YOUR ASSIGNMENT: Repeat the data exactly, please; no pictures belong in the copy.

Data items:
═══

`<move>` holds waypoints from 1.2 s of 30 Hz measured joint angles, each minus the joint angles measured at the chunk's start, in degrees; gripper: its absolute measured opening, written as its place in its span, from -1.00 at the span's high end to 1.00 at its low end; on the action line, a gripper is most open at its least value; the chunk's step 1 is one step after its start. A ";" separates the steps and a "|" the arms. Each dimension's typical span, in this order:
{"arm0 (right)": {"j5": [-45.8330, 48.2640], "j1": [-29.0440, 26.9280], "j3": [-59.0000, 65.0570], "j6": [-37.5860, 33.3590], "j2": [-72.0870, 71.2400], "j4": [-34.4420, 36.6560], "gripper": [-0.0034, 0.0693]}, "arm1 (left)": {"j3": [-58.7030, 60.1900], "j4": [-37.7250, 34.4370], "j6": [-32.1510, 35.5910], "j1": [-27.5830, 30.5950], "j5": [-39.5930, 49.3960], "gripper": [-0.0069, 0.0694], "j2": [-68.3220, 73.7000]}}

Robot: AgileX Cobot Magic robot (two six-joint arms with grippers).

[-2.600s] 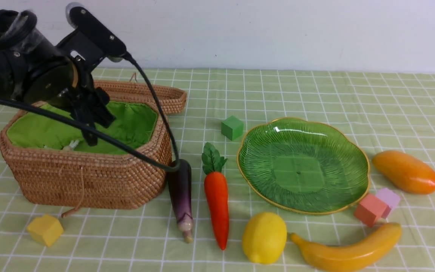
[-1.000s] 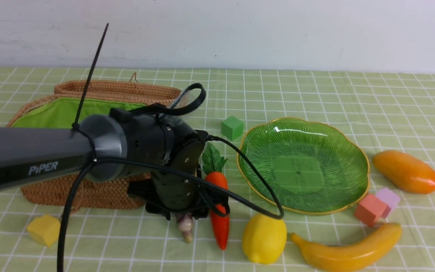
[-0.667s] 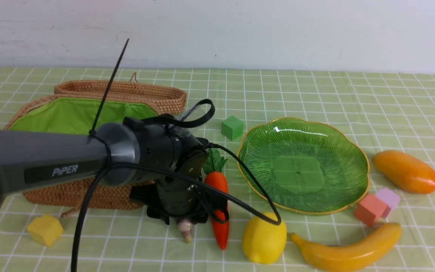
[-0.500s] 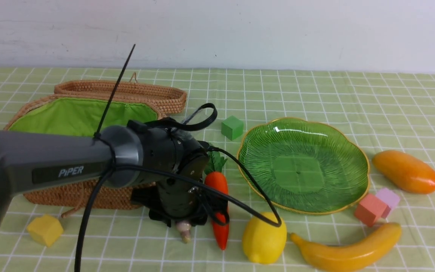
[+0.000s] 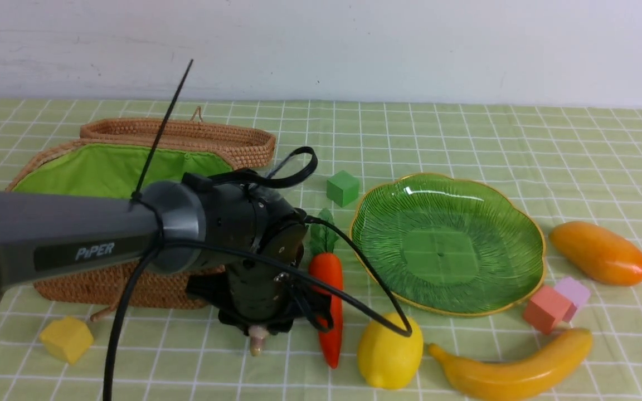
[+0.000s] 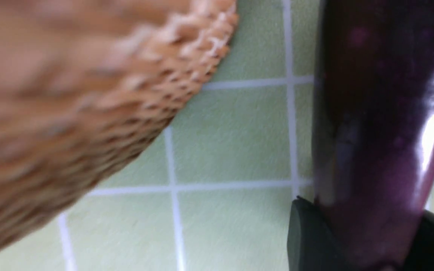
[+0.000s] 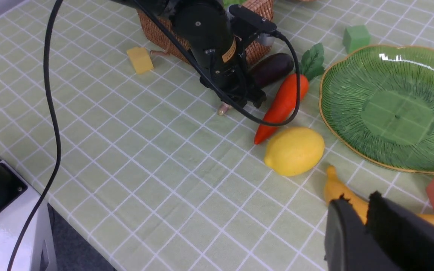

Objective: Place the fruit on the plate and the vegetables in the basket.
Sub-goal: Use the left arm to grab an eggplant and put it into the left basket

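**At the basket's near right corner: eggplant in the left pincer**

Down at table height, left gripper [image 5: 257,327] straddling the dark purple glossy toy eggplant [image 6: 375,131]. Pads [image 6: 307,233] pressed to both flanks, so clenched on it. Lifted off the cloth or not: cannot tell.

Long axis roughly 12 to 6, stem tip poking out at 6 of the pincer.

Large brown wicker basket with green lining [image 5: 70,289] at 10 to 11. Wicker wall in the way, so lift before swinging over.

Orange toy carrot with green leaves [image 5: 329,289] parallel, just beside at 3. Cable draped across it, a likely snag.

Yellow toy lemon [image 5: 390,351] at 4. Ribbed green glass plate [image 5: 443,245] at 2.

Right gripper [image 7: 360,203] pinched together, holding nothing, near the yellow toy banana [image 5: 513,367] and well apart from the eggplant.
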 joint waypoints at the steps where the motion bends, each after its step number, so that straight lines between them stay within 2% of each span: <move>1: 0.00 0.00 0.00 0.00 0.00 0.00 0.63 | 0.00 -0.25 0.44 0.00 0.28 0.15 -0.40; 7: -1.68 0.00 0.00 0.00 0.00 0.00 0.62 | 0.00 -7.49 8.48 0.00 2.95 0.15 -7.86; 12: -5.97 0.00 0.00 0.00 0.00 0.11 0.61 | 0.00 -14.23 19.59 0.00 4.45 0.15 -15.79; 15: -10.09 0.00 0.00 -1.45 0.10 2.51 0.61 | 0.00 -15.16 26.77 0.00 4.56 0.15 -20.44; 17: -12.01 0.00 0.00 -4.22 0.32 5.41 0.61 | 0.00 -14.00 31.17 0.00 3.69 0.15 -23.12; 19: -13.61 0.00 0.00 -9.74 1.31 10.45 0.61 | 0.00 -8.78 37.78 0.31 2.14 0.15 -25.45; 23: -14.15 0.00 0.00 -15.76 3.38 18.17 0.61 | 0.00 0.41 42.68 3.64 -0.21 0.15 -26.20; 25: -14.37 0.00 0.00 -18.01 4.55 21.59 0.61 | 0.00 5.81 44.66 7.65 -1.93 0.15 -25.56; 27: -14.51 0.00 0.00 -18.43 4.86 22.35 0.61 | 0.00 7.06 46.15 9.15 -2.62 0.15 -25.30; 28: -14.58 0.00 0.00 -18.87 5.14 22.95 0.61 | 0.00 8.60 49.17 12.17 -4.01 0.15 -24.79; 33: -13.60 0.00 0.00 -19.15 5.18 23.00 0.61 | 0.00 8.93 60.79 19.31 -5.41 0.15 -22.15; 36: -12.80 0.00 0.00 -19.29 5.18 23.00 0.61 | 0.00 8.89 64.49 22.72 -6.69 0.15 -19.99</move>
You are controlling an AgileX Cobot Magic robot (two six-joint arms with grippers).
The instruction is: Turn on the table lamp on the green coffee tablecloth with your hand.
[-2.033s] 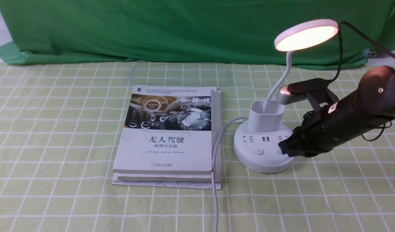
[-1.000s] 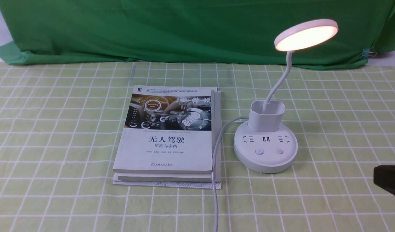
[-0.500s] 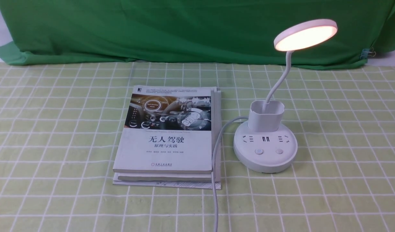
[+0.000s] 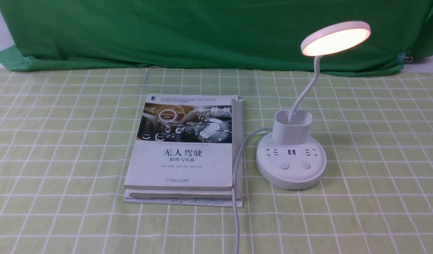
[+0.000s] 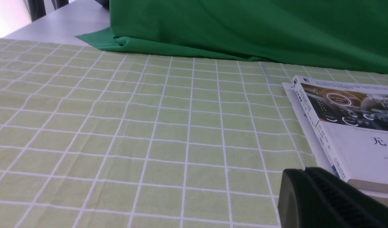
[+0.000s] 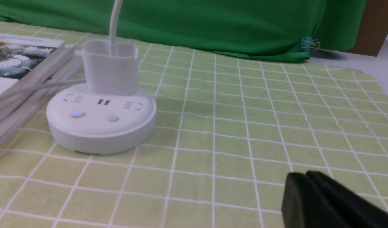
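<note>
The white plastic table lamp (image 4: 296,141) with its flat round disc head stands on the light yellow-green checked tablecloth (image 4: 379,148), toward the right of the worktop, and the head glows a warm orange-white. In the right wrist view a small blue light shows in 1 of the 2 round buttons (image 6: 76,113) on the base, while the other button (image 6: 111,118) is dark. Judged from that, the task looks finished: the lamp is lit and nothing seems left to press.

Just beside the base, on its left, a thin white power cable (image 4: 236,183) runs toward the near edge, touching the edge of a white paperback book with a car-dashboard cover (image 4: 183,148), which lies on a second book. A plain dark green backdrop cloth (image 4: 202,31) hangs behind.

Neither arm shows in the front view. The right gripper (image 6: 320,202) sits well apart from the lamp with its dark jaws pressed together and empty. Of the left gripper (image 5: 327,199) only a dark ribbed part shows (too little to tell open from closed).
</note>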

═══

SOLUTION:
`<move>` holds waypoints from 1.2 s of 30 Hz measured joint angles, each minus the joint angles measured at the chunk's start, in degrees; gripper: its absolute measured opening, written as its place in its span, from -1.00 at the span's high end to 1.00 at its low end; on the action line, a gripper is most open at its least value; the chunk's step 1 is one step after its start. A ";" separates the steps and a "|" the arms. Each dimension's typical span, in this order:
{"arm0 (right)": {"j5": [-45.8330, 48.2640], "j1": [-29.0440, 26.9280], "j3": [-59.0000, 65.0570], "j6": [-37.5860, 33.3590], "j2": [-72.0870, 71.2400], "j4": [-34.4420, 36.6560], "gripper": [-0.0034, 0.0693]}, "arm1 (left)": {"j3": [-58.7030, 60.1900], "j4": [-37.7250, 34.4370], "j6": [-32.1510, 35.5910], "j1": [-27.5830, 30.5950], "j5": [-39.5930, 49.3960], "gripper": [-0.0069, 0.0694], "j2": [-68.3220, 73.7000]}}

Robot: AgileX Cobot Magic robot (two six-joint arms with grippers).

[-2.600s] 
[-1.000s] 
[-0.667s] 
[-0.500s] 
[+0.000s] 
[+0.000s] 
[+0.000s] 

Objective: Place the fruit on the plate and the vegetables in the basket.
Sub-goal: Use the left arm to grab an eggplant and put it into the left basket

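**At the basket's near right corner: eggplant in the left pincer**

Down at table height, left gripper [image 5: 257,327] straddling the dark purple glossy toy eggplant [image 6: 375,131]. Pads [image 6: 307,233] pressed to both flanks, so clenched on it. Lifted off the cloth or not: cannot tell.

Long axis roughly 12 to 6, stem tip poking out at 6 of the pincer.

Large brown wicker basket with green lining [image 5: 70,289] at 10 to 11. Wicker wall in the way, so lift before swinging over.

Orange toy carrot with green leaves [image 5: 329,289] parallel, just beside at 3. Cable draped across it, a likely snag.

Yellow toy lemon [image 5: 390,351] at 4. Ribbed green glass plate [image 5: 443,245] at 2.

Right gripper [image 7: 360,203] pinched together, holding nothing, near the yellow toy banana [image 5: 513,367] and well apart from the eggplant.
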 joint waypoints at the steps where the motion bends, each after its step number, so that straight lines between them stay within 2% of each span: <move>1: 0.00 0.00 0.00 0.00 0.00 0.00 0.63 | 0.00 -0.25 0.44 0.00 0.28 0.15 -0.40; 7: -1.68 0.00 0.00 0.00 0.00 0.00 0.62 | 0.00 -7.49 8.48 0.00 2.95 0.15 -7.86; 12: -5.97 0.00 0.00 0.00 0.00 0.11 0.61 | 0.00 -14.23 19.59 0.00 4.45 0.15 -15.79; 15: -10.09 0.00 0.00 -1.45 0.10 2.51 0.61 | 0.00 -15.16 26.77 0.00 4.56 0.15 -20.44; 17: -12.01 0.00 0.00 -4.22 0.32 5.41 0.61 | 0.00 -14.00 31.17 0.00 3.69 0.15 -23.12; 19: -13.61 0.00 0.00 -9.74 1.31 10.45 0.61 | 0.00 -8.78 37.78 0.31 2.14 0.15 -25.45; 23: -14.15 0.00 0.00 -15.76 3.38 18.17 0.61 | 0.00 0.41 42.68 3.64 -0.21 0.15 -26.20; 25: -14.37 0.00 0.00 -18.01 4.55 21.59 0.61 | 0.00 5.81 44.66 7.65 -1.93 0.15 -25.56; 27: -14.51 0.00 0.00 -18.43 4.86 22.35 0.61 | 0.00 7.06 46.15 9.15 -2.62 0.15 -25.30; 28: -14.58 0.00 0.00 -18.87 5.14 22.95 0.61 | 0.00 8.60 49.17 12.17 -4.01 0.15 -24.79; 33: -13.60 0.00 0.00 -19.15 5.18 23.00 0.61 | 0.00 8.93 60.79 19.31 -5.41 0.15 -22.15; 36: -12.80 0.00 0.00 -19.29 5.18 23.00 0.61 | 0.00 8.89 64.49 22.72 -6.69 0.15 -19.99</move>
You are controlling an AgileX Cobot Magic robot (two six-joint arms with grippers).
The instruction is: Turn on the table lamp on the green coffee tablecloth with your hand.
[-2.033s] 
[-1.000s] 
[-0.500s] 
[+0.000s] 
[+0.000s] 
[+0.000s] 
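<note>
The white plastic table lamp (image 4: 296,141) with its flat round disc head stands on the light yellow-green checked tablecloth (image 4: 379,148), toward the right of the worktop, and the head glows a warm orange-white. In the right wrist view a small blue light shows in 1 of the 2 round buttons (image 6: 76,113) on the base, while the other button (image 6: 111,118) is dark. Judged from that, the task looks finished: the lamp is lit and nothing seems left to press.

Just beside the base, on its left, a thin white power cable (image 4: 236,183) runs toward the near edge, touching the edge of a white paperback book with a car-dashboard cover (image 4: 183,148), which lies on a second book. A plain dark green backdrop cloth (image 4: 202,31) hangs behind.

Neither arm shows in the front view. The right gripper (image 6: 320,202) sits well apart from the lamp with its dark jaws pressed together and empty. Of the left gripper (image 5: 327,199) only a dark ribbed part shows (too little to tell open from closed).
</note>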

The output above is the complete answer.